Just before I fell asleep, I gave myself the suggestion that I would wake up after every dream and I'd remember it. Well, I kid you not, I must have woken up a dozen times last night. I would wake up enough to remember the dream, play it back, think about it a little, then give myself the suggestion to wake up after the next dream and so on. Then I'd go back to sleep, only to wake up and do it again. All I can remember this morning are fragments of different dreams, but the fact that I woke up and fell back asleep a dozen times was surprising. I had no idea we had that many dreams per night. Or maybe I'm just special?
March 30, 2014
I turned away for just a second... I had a spreadsheet up with a bunch of experimental cells and formulas that I hadn't yet committed to (saved) when the cat comes in, jumps up on my desk and walks across the keyboard. She somehow managed Ctrl-Alt-Delete because my computer rebooted, taking with it the last few hours of unsaved work.
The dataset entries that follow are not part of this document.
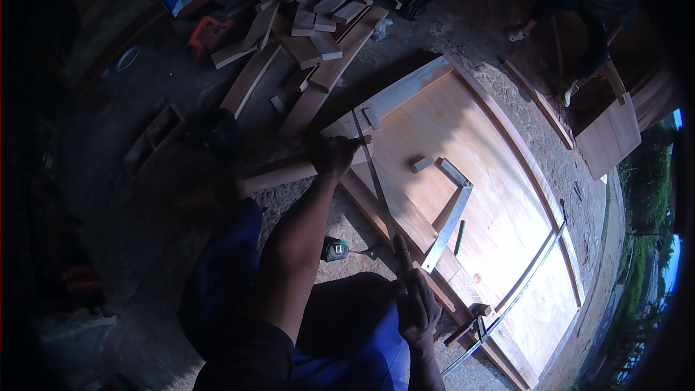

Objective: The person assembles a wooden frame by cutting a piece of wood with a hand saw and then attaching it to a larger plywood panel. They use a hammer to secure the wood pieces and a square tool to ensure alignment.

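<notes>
My left hand (335,157) is closed around a wooden bar (286,176) near its end, at the left edge of a large wooden panel. In my right hand (418,309) is what looks like a handsaw (377,188), its long thin blade seen nearly edge-on. The blade reaches up past the end of the bar, close to my left hand; whether it touches the wood I cannot tell. The framed panel (499,210) lies in front of me. On it rest a metal square (450,226), a green pencil (460,237) and a small wooden block (420,165).
A long bar clamp (517,305) crosses the panel's near right end. A tape measure (335,249) lies on the ground between my arms. Offcuts (326,45) are piled at the back, beside a red-orange object (208,35). Another person (590,18) is at the far right.
</notes>
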Action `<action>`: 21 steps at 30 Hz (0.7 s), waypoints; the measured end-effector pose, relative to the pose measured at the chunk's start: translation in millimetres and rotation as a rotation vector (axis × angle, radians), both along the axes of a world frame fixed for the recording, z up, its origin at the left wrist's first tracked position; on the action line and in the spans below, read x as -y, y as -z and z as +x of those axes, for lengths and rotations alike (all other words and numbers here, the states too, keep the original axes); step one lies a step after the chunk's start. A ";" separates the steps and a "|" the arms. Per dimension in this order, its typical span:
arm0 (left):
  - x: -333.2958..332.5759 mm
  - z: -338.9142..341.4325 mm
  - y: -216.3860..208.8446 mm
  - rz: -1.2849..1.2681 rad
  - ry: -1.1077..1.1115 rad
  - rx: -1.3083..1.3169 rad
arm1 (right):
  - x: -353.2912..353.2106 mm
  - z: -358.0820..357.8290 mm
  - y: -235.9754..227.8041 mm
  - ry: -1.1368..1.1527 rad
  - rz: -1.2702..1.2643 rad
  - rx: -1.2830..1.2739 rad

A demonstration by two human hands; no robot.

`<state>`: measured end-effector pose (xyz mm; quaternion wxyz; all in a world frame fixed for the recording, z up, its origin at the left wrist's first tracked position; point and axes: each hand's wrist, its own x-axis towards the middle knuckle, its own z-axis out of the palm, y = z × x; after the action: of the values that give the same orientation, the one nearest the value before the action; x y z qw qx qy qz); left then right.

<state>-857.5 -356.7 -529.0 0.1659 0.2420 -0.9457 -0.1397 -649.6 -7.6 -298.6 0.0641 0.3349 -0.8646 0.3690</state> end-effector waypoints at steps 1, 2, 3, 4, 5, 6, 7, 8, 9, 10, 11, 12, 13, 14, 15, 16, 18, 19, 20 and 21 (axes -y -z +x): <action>3.8 1.1 -2.3 -0.022 -0.002 0.020 | 4.4 -3.5 2.4 -0.009 0.001 -0.001; 5.0 2.9 -3.5 -0.043 -0.003 0.041 | 14.4 -11.5 5.6 -0.004 -0.031 0.050; -6.9 0.9 -15.3 -0.084 0.058 0.055 | 25.8 -26.8 10.0 0.019 -0.055 0.089; -31.8 -2.5 -35.8 -0.115 0.138 0.060 | 25.9 -39.5 13.2 0.062 -0.068 0.120; -30.0 5.3 -52.1 -0.173 0.173 0.077 | 30.4 -44.4 14.6 0.042 -0.057 0.087; -28.3 3.6 -55.6 -0.182 0.161 0.083 | 33.2 -49.0 15.6 0.026 -0.043 0.052; -29.2 -0.2 -59.7 -0.190 0.154 0.088 | 33.8 -52.8 14.8 0.015 -0.027 0.016; -23.9 8.3 -56.5 -0.195 0.130 0.111 | 32.2 -45.0 12.7 0.010 -0.027 0.061; -14.8 10.3 -49.7 -0.179 0.079 0.133 | 26.4 -32.9 8.1 0.006 -0.025 0.099; -4.8 10.4 -43.3 -0.161 0.029 0.154 | 18.7 -20.7 3.5 0.004 -0.023 0.137; -3.2 9.0 -34.8 -0.135 -0.007 0.176 | 4.7 -6.5 0.5 0.003 0.005 0.072; -10.3 7.5 -34.4 -0.094 -0.008 0.128 | -13.2 7.4 -2.1 0.012 0.041 0.007; -18.2 7.6 -40.9 -0.054 -0.010 0.081 | -23.9 13.5 -3.6 0.019 0.077 -0.060; -15.8 10.7 -45.6 -0.030 -0.027 0.032 | -22.5 14.0 -5.2 0.021 0.083 -0.041; -11.0 11.2 -38.8 -0.070 -0.011 0.047 | -18.7 14.5 -6.3 0.021 0.089 -0.022; -4.6 12.8 -32.1 -0.111 0.003 0.063 | -13.2 14.3 -6.9 0.018 0.093 -0.002; -9.5 10.5 -33.1 -0.154 0.040 0.044 | 10.7 -16.5 9.1 0.015 -0.006 0.059; -19.6 12.0 -40.6 -0.155 0.061 0.014 | 24.9 -37.3 17.2 0.006 -0.056 0.058; -25.4 11.1 -52.0 -0.161 0.078 -0.021 | 41.2 -56.6 20.0 -0.006 -0.063 0.059; -26.4 10.3 -60.4 -0.153 0.063 0.016 | 52.5 -66.4 20.5 -0.023 -0.072 0.066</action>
<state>-847.2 -330.2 -468.6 0.1720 0.1999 -0.9620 -0.0702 -716.0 -60.1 -319.1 0.0434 0.3300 -0.8484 0.4116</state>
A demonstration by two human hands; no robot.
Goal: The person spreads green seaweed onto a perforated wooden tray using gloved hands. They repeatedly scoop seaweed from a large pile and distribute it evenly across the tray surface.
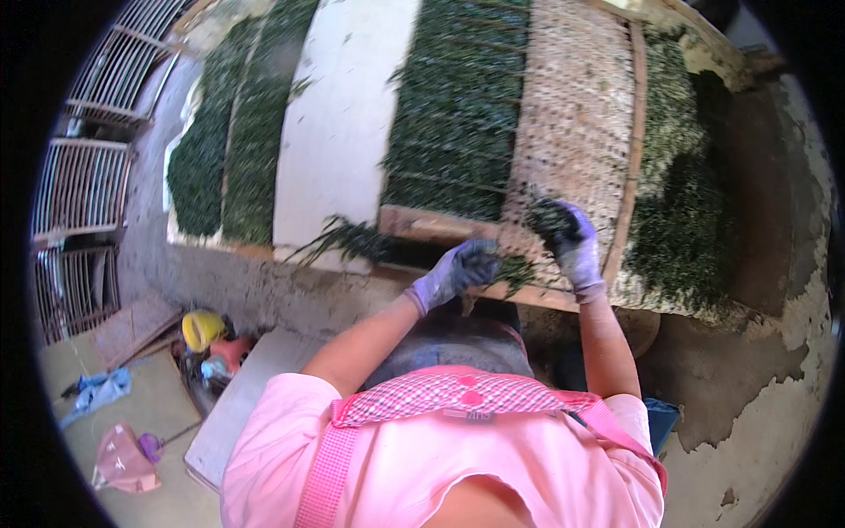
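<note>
My left hand [467,269], in a purple and grey work glove, is curled at the near edge of the work surface, with green leafy sprigs [515,272] beside its fingertips; whether it grips them cannot be told. To its right, my right hand [573,237], in a matching glove, holds a small clump of dark green sprigs [548,218] over a perforated board [574,132] with scattered bits of green. A dense bed of green sprigs [455,125] crossed by thin rods lies left of that board. Longer sprigs [350,241] hang over a wooden bar.
A white board [350,119] lies between green beds. More green material [686,224] is heaped at the right, past a wooden strip [634,152]. Slatted racks [82,188] stand far left. A yellow container [202,330] and a pale board [251,383] are low at left.
</note>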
Then the cat jumped off my desk and went over to the window to watch the birds it would like to kill at the outside feeder. Jeez.
March 31, 2014
His name was Phred Peacock. His girlfriend was Princess Marina. They were from Japan but had relocated to Canada because Japan wouldn't let them change their names to Phred Peacock and Princess Marina and Canada, it seems, would. Princess Marina then suggested I change my name too. I told her I already did. We all laughed. Immigrant humour.